Conversadeira da Sé V
por Alice Salles
Era ele de novo.
Aquele moço.
Tirou o chapéu do mesmo jeito, se abaixou assim como quem pega lenço no chão e já chegou perguntando coisa.
-Sobreviveu à tempestade?
Não sei porque raios eu fiquei meio gaga do nada, mas sei que demorou um pouco pros neurônios funcionarem. Assim que percebi que tava devagar dei uma de desentendida, tossi e respondi logo:
-Ah sim, claro! Foi uma chuvinha de nada.
-De nada? De nada mas deixou tua salinha arrasada pelo que vejo!
-Ah não! Isso foi o Zé!
Dei uma risada amarela e ele me sorriu daquele jeito que me deixou meio zonza,não demorou muito e ele se sentou a minha frente, colocou o chapéu sobre o colo, ajeitou o cabelo e olhou bem fundo nos meus olhos.
-E então? Descobriu como eu faço pra resolver meu problema?
-Ah, não é assim! Vamos conversar melhor...
-Não quero ficar conversando, Hadevina! Quero a cura!
-Mas cura pra que, homem?
-Pra essa dor na minha alma!
-Ah, mas a gente "a" de ver que as coisas não funcionam assim! Você ainda não me contou da sua mãe.
-Minha mãe não tem nada a ver com isso!
-Tem de ter! Todo mundo tem problema com os pais!
-Eu não!
-Ah, então seu problema é seu pai?
-Não!
-Ele abusava de você quando era pequeno? Ai meu Deus...
-Não!
-Eu sei que é difícil, pode se abrir!
-Não é nada disso!
-Aqui você pode falar o que sente...
-Mulher! Eu não tenho problema nenhum com meu pai e nem com a minha mãe!
-Então é algum irmão mais velho que não foi bom procê?
-Não!
Eu via que ele estava ficando impaciente! Comecei a me sentir um pouco culpada porque realmente parecia que o homem era uma pessoa nobre. Nobre, nobre eu não sei né? Nunca conheci gente assim, só ouvi falar disso em filme e geralmente eram aqueles filmes chatos com gente que usa peruca branca e toma vinho em tacinha de brinquedo, sabe? Pois bem, foi aí que percebi que o moço tava estressando. Resolvi mudar a tática.
-Está bem então... Pra te falar a verdade, pensei muito no que você me disse.
-No que eu te disse? Sobre o mundo?
-Sim, sim, isso.
-E no que você pensou?
-Pensei que não posso te ajudar. Meus remédios são pra quem tem probleminha besta e que sofre porque não tem gente que realmente possa se abrir, sabe? Eu não tenho remédio pro mundo.
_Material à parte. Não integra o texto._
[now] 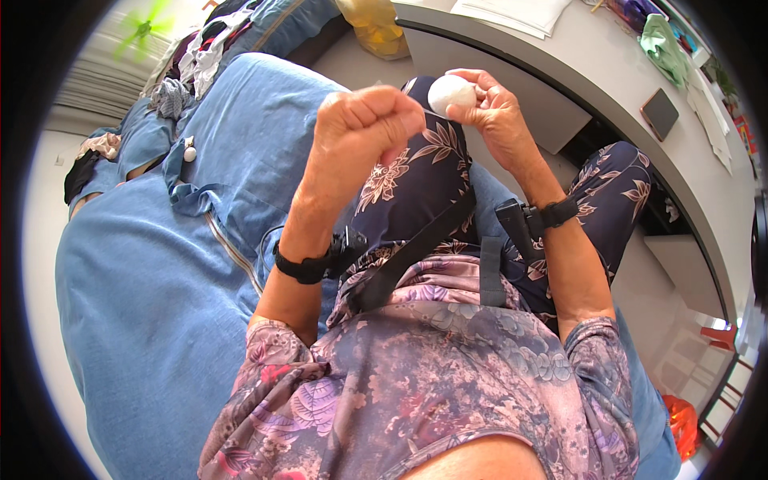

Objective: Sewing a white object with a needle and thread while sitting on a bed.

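At upper centre, we see a white ball (453,95) grasped by the right hand (498,114), the left hand (364,122) clenched nearby, contents indiscernible, above floral trousers (426,178); we judge this a two-handed handling step, the next move needing a steady hold.

A white ball (450,95) stands out on my remote feed against navy trousers (436,172) printed with pinkish-beige flowers and leaves. I see a blouse (424,368) in mottled mauve, grey and purple florals, black wrist straps (299,268), and a plain blue cover (160,312) with a striped trim (232,253). I pick out a yellow bag (373,30), a pale green cloth (661,50), an orange-red bag (682,428) and a green fan (144,30).
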Tool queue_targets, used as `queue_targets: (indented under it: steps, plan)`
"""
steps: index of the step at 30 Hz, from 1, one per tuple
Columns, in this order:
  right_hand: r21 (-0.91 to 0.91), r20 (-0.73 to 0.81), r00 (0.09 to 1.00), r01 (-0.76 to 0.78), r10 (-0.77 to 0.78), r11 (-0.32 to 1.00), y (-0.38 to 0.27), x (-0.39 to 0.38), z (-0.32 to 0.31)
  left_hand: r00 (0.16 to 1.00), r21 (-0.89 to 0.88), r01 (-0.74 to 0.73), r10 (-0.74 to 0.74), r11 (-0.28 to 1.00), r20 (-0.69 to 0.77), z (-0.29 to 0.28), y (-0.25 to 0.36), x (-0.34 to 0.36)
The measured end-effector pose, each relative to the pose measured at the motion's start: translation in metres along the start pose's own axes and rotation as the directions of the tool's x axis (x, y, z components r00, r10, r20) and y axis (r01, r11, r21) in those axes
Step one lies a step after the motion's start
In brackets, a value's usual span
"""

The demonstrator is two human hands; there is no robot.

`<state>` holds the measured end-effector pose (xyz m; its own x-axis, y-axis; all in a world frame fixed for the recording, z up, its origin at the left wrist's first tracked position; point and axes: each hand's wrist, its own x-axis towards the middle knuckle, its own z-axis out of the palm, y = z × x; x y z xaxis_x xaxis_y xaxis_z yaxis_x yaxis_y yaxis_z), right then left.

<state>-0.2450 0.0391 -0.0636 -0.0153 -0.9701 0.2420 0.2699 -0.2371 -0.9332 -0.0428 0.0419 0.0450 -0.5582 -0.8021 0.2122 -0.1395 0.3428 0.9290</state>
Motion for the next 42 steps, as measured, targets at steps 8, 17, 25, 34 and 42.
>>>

O mundo é muito cheio de gente assim! Imagina se eu resolvo abrir essa barraquinha pro mundo! O que vai acontecer comigo? Eu que não aguento!
-Então o que eu faço?
-Faz o que quiser!
-Não! O que eu faço com a minha falta de paz de espírito?
-Não sei! Porque você não arranja um "róbi"?
-Hadevina!
-É verdade! Ajuda muito a gente a esquecer! O meu é cantar as músicas do Vando!
-Hadevina...
-Verdade!
-Faz assim, você tem que ficar aqui até que horas?
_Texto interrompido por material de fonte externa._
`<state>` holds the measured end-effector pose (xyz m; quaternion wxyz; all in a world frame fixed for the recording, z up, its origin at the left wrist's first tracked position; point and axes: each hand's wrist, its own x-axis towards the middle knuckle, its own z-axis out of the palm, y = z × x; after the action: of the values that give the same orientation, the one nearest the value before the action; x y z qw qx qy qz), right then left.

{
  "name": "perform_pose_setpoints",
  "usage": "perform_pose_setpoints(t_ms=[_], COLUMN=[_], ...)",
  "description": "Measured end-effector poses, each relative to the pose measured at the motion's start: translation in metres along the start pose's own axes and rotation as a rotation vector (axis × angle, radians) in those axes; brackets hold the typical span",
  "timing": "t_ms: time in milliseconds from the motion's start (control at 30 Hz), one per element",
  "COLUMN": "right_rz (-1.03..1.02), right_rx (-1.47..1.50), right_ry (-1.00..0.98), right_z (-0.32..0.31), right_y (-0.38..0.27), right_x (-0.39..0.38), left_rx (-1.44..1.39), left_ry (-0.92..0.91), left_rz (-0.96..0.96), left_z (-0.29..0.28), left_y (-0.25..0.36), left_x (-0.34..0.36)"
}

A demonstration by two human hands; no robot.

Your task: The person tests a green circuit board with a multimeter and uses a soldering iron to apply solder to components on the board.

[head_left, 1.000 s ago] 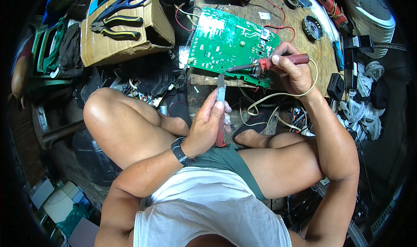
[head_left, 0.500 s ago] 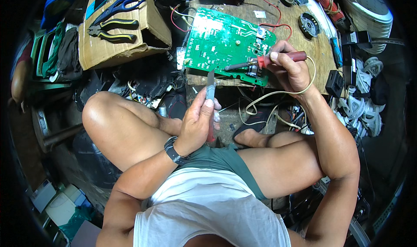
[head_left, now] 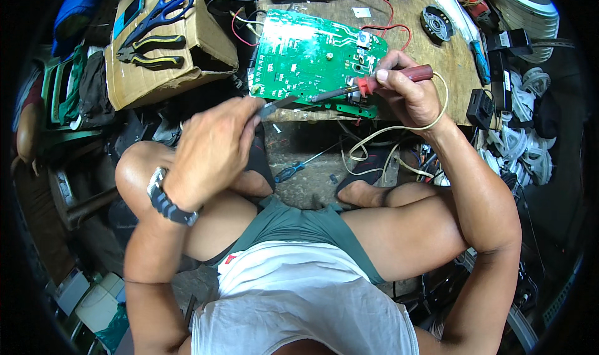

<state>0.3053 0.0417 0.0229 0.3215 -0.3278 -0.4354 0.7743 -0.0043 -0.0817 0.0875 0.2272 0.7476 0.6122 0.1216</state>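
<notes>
A green circuit board (head_left: 299, 62) lies on the wooden bench top. My right hand (head_left: 409, 92) grips a soldering iron (head_left: 412, 74) by its red handle, its dark shaft slanting left over the board's near edge. From the handle a pale cord (head_left: 399, 127) loops down. My left hand (head_left: 215, 146), slightly blurred, is closed on a knife-like tool with a flat grey blade (head_left: 277, 106), held at the board's near left edge. The blade points right toward the iron's tip, and whether the two touch is hard to tell. The hand hides the tool's handle.
On a cardboard box (head_left: 206, 37) at left lie pliers (head_left: 159, 62) and blue-handled scissors (head_left: 165, 10). A round black part (head_left: 436, 24) sits on the bench (head_left: 452, 62) at right. Between my feet a blue screwdriver (head_left: 290, 171) rests on the floor. Black adapters (head_left: 480, 108) stand at the bench's right side.
My left hand has swung left and turned over, bringing the blade from upright to nearly level at the board's edge. My right hand keeps the soldering iron over the board, with the view slightly shifted.
</notes>
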Motion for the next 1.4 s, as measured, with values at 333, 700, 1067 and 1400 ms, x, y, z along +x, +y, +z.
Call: perform_pose_setpoints(t_ms=[333, 700, 1067, 1400], right_rz=[-0.037, 0.038, -0.087, -0.100], right_rx=[-0.331, -0.273, 0.329, 0.257], right_ry=[0.141, 0.298, 0.329, 0.327], right_z=[0.008, 0.032, 0.032, 0.011], right_y=[-0.001, 0.018, 0.036, 0.013], right_x=[-0.010, -0.068, -0.056, -0.062], left_rx=[0.187, -0.096, -0.327, -0.095], left_ry=[-0.231, -0.222, -0.381, -0.313], left_rz=[0.228, 0.162, -0.068, 0.018], left_z=[-0.028, -0.028, -0.012, -0.019], left_y=[-0.014, -0.057, -0.044, -0.010], left_x=[0.057, 0.074, 0.054, 0.046])
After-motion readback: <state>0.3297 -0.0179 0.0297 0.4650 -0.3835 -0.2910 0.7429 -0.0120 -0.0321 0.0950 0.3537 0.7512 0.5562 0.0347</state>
-Ah, não senhor! Não vou pra lugar nenhum com o senhor!
-Não vou te fazer mal algum!
-Não posso, tem o Zé!
-Ele vem junto, oras...
-Não senhor! Olha, o senhor seu moço já está me deixando nervosa. Por favor, vá embora, tenho mais clientes...
-Está bem. Às oito estarei aqui.
-O que!?
Não deu tempo. Ele saiu e bateu a lona e o próximo entrou. Pedi pro rapaz desetentado que havia acabado de entrar esperar um pouquinho e tentei procurar por ele na rua. Nenhum sinal. Às oito horas lá estava ele na minha "porta".